*EXERCISE PROMPT*.
Give back exactly the lines of the data below, starting with the line that has "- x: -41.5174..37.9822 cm" and going on through the line that has "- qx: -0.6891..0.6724".

*DATA*.
————

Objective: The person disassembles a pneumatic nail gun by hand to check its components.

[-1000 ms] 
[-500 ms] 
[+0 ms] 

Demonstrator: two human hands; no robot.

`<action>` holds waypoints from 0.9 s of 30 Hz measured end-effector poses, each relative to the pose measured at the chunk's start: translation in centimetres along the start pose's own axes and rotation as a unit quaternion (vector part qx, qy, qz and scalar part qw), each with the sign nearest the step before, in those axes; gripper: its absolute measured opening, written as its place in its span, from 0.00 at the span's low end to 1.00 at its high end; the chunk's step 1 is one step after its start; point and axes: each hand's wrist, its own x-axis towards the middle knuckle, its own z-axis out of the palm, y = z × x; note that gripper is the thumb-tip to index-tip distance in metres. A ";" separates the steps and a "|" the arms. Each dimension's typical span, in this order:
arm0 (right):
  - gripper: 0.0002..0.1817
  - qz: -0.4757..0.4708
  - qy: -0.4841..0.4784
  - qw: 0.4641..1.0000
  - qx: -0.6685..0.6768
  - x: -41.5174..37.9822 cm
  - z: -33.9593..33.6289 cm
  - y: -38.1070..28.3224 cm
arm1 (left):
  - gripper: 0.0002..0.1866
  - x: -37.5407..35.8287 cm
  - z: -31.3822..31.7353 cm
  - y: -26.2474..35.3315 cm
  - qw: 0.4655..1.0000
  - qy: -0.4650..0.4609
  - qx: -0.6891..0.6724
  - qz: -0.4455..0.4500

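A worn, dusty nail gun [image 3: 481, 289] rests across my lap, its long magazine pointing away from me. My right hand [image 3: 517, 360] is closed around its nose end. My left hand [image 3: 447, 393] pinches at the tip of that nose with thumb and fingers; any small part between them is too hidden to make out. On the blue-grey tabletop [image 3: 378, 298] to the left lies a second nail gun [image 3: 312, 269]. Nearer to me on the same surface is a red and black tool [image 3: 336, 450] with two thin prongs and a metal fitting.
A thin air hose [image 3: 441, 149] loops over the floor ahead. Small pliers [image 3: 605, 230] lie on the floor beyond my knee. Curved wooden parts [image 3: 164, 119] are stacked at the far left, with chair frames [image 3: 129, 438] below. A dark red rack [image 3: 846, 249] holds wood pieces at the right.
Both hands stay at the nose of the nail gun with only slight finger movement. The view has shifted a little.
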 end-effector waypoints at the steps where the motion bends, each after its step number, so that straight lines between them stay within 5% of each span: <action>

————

*ANSWER SPACE*.
  - x: -41.5174..37.9822 cm
  - z: -33.9593..33.6289 cm
  - y: -38.1070..28.3224 cm
arm1 (left):
  - gripper: 0.0002..0.1866
  - x: -37.5407..35.8287 cm
  - z: -31.3822..31.7353 cm
  - y: -26.2474..35.3315 cm
  - qw: 0.4655..1.0000
  - qy: -0.4650..0.4609
  - qx: -0.6891..0.6724

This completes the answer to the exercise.